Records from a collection
------
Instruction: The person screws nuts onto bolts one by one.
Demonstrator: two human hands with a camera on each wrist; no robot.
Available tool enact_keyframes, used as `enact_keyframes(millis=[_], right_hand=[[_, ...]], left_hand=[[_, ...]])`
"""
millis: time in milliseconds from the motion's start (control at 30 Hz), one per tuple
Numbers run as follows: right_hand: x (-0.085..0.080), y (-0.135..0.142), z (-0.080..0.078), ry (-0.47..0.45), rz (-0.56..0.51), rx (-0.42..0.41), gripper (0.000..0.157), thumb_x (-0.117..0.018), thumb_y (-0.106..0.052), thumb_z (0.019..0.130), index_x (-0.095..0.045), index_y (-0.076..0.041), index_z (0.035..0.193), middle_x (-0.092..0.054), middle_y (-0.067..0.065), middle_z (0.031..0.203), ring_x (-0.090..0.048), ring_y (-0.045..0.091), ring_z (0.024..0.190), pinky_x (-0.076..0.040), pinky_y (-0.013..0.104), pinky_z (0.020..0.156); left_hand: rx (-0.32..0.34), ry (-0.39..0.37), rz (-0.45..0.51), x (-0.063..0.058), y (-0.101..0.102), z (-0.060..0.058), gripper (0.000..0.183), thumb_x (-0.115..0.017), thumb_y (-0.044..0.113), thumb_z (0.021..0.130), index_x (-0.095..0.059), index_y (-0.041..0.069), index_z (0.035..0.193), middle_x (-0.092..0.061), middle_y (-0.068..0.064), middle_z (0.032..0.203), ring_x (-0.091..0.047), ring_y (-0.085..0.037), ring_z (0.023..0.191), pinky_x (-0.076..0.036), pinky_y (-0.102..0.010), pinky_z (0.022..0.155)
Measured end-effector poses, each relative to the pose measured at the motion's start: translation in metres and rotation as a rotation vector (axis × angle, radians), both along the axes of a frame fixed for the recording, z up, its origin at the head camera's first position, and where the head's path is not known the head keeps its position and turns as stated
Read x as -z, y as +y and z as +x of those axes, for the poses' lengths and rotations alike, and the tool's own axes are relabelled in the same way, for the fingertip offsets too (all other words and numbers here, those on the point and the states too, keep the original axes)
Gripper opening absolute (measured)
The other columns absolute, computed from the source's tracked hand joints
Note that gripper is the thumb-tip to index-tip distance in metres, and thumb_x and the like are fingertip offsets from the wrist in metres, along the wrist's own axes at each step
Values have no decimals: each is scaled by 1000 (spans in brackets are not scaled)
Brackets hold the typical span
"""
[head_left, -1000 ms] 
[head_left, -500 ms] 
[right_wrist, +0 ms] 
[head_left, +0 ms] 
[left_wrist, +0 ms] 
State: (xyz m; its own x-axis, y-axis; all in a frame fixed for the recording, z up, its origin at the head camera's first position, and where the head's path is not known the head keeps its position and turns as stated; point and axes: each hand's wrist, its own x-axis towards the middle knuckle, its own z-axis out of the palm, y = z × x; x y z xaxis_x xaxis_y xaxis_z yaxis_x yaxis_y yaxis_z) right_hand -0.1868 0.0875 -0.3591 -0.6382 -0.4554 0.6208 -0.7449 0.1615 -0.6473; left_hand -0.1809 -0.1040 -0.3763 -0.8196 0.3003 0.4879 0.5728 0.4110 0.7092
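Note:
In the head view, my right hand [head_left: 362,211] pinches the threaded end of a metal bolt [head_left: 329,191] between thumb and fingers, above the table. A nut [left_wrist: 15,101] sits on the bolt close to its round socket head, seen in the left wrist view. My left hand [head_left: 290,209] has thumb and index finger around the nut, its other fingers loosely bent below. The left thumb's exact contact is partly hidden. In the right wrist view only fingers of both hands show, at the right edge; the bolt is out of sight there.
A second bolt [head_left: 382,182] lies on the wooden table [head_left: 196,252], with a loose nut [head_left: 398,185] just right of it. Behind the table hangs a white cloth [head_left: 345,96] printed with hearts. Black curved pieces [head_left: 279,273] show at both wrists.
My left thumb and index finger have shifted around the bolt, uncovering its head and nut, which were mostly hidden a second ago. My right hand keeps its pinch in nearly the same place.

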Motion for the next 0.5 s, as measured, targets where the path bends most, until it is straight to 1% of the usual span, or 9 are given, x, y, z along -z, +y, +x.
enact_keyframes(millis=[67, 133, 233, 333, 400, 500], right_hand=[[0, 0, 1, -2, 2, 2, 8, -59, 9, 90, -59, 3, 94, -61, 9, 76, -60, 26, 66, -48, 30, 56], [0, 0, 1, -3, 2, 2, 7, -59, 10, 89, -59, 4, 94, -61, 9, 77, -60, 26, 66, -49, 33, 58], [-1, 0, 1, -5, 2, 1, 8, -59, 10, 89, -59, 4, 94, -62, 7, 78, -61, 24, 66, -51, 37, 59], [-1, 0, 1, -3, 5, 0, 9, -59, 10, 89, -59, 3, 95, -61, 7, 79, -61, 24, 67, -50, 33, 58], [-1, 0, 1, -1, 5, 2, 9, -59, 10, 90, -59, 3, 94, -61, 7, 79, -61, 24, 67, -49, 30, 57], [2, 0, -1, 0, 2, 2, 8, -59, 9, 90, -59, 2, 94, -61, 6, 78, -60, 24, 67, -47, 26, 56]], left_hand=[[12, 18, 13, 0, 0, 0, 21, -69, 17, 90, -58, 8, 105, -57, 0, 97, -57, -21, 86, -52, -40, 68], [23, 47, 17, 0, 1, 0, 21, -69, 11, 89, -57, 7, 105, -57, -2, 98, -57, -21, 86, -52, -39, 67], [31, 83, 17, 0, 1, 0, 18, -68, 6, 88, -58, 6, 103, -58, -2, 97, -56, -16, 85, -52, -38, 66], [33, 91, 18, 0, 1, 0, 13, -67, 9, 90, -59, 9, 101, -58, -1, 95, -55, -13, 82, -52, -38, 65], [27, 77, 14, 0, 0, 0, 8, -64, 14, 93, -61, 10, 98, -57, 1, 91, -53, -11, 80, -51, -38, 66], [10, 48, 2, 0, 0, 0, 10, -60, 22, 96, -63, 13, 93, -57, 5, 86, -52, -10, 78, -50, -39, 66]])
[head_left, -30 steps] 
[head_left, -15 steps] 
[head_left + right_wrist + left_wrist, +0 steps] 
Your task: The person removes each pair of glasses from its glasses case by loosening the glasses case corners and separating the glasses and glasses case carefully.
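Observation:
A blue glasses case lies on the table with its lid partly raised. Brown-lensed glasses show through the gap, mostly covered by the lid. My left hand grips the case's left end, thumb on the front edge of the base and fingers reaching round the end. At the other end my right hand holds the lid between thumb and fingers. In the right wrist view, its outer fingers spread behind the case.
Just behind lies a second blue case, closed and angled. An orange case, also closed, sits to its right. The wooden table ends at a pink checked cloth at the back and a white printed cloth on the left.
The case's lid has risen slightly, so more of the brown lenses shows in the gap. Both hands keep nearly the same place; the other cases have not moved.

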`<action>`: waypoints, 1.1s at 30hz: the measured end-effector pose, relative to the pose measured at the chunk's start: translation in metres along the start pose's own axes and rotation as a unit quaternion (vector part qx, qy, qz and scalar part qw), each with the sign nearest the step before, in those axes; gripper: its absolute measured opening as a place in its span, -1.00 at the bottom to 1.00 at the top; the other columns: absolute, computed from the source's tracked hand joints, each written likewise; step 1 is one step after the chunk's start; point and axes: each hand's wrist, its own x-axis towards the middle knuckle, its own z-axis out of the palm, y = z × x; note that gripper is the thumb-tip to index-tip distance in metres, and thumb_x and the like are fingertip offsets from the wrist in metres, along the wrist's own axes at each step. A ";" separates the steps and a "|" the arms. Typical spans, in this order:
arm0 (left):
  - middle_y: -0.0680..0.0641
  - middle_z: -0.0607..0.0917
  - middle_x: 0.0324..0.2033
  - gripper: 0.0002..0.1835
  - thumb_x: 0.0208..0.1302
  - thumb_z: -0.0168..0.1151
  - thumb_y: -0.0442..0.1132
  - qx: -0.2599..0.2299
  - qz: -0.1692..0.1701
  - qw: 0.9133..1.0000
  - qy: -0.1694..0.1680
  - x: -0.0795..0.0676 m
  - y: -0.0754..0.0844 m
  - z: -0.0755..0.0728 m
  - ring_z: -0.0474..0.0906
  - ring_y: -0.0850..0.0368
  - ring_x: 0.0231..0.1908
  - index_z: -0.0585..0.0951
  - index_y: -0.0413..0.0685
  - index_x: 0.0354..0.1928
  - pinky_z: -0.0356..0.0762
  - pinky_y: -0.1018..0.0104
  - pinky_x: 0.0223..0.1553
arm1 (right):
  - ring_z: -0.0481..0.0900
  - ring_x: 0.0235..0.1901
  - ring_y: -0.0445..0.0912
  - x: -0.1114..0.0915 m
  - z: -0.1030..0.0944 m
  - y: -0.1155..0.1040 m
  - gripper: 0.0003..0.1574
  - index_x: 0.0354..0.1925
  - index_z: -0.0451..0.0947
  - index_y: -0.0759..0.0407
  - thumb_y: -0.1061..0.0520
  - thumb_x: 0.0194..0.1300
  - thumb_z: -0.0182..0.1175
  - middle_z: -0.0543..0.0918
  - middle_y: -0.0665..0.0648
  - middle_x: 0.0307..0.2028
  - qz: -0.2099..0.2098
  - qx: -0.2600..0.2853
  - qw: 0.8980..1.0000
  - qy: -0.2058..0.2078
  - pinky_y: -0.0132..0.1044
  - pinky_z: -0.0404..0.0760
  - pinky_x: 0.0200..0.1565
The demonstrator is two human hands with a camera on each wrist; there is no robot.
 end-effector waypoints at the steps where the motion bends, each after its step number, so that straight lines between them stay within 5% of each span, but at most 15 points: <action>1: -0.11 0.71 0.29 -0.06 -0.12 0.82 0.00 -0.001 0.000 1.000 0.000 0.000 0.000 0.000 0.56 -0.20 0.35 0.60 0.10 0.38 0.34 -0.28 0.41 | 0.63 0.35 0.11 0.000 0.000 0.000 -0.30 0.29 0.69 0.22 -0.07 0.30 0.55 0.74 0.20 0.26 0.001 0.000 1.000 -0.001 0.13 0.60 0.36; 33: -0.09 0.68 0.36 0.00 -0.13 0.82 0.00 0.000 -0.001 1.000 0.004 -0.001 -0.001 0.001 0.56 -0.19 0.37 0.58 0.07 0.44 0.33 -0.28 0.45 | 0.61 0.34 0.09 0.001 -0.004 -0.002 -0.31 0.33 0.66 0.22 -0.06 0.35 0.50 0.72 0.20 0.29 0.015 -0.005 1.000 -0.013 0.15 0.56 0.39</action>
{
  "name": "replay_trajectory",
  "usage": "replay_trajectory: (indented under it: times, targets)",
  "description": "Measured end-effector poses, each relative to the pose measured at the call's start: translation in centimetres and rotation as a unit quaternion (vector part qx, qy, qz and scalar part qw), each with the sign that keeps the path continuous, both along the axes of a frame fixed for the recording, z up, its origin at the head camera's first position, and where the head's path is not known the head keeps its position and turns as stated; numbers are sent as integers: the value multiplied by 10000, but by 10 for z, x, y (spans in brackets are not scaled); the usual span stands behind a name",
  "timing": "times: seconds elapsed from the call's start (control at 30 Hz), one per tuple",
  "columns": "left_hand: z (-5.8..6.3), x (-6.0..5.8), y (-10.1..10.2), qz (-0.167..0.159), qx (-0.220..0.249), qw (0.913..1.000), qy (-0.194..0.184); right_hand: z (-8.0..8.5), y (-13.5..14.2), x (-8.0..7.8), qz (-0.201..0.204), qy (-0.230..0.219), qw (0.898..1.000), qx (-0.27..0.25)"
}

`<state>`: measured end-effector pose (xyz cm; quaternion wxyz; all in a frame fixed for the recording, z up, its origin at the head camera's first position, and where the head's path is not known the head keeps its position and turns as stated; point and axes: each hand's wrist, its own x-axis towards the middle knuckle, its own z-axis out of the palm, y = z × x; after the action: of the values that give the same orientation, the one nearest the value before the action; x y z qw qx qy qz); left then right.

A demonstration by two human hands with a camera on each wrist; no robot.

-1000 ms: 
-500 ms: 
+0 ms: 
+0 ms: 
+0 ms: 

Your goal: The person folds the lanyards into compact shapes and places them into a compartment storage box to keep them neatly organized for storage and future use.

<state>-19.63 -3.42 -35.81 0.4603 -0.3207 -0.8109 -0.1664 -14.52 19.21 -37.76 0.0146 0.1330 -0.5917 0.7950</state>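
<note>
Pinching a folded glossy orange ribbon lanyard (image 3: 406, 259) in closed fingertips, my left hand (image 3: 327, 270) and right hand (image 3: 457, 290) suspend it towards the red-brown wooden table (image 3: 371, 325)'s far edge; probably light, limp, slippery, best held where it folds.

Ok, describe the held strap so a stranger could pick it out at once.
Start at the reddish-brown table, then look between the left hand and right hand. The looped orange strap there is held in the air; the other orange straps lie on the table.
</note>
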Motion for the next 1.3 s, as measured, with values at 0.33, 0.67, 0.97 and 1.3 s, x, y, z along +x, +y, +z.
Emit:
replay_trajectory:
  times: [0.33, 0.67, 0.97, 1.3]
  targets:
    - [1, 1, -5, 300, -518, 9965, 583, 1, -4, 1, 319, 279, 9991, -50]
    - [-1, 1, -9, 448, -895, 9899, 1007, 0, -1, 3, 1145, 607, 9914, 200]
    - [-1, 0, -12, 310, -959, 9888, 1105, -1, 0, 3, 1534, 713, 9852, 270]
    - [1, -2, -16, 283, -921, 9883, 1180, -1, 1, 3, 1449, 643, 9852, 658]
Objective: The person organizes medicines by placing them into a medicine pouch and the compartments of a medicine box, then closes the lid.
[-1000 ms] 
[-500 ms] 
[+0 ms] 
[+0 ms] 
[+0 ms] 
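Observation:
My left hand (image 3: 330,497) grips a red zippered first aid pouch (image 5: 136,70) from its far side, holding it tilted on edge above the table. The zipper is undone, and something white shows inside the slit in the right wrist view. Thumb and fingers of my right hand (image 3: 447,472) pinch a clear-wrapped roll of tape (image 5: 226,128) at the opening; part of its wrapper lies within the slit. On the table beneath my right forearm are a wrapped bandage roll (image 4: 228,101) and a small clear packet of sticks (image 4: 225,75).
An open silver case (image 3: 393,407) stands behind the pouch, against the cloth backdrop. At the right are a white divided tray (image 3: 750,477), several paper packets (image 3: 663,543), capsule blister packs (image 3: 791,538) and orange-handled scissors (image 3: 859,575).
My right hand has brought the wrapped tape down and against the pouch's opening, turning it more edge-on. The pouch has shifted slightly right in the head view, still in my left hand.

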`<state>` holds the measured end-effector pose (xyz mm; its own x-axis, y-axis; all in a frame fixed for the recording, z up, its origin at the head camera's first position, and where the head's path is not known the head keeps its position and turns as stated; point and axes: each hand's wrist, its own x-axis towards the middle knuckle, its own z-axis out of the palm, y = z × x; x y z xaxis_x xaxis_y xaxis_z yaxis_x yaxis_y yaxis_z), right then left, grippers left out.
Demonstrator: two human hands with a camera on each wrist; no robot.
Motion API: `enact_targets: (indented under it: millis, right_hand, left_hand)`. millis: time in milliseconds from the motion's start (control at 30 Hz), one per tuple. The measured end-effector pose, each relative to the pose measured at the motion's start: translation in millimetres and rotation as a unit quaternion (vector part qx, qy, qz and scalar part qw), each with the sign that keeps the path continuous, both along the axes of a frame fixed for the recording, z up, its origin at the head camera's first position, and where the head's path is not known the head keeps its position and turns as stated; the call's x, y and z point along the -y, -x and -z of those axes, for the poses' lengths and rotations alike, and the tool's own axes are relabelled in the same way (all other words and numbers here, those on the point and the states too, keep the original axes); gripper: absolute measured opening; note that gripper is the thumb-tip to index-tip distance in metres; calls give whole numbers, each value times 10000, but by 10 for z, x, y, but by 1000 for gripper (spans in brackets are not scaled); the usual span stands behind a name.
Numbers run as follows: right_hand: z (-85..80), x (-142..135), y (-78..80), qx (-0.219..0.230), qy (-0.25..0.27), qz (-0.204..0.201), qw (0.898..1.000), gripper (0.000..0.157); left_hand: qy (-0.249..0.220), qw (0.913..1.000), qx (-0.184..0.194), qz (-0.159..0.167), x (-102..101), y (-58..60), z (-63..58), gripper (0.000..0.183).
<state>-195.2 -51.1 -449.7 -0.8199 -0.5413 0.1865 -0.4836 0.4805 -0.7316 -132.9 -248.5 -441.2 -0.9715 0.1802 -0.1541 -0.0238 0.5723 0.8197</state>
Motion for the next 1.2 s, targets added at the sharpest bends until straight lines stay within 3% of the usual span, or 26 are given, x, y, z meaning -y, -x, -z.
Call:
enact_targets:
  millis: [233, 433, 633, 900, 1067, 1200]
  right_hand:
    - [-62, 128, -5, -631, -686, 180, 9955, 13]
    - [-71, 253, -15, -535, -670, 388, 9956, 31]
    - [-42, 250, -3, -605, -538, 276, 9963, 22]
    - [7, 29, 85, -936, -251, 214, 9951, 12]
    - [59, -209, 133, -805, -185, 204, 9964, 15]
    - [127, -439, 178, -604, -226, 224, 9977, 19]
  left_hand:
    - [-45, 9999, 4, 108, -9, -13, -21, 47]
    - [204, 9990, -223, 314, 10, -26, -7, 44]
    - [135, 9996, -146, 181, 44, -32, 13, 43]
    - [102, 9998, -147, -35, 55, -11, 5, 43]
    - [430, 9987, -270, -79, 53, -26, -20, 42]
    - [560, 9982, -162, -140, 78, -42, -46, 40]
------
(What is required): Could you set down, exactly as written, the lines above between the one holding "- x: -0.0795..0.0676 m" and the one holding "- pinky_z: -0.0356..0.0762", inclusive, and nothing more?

(Your solution):
  - x: -0.0795..0.0676 m
  - y: -0.0754..0.0844 m
  - z: -0.0755..0.0728 m
  - ring_z: -0.0474..0.0906
  - ring_y: -0.0850..0.0368
  - ring_x: 0.0231..0.1908
  - index_z: -0.0585..0.0951
  - index_y: -0.0413..0.0685
  - index_x: 0.0354..0.1928
  - pinky_z: -0.0356..0.0762

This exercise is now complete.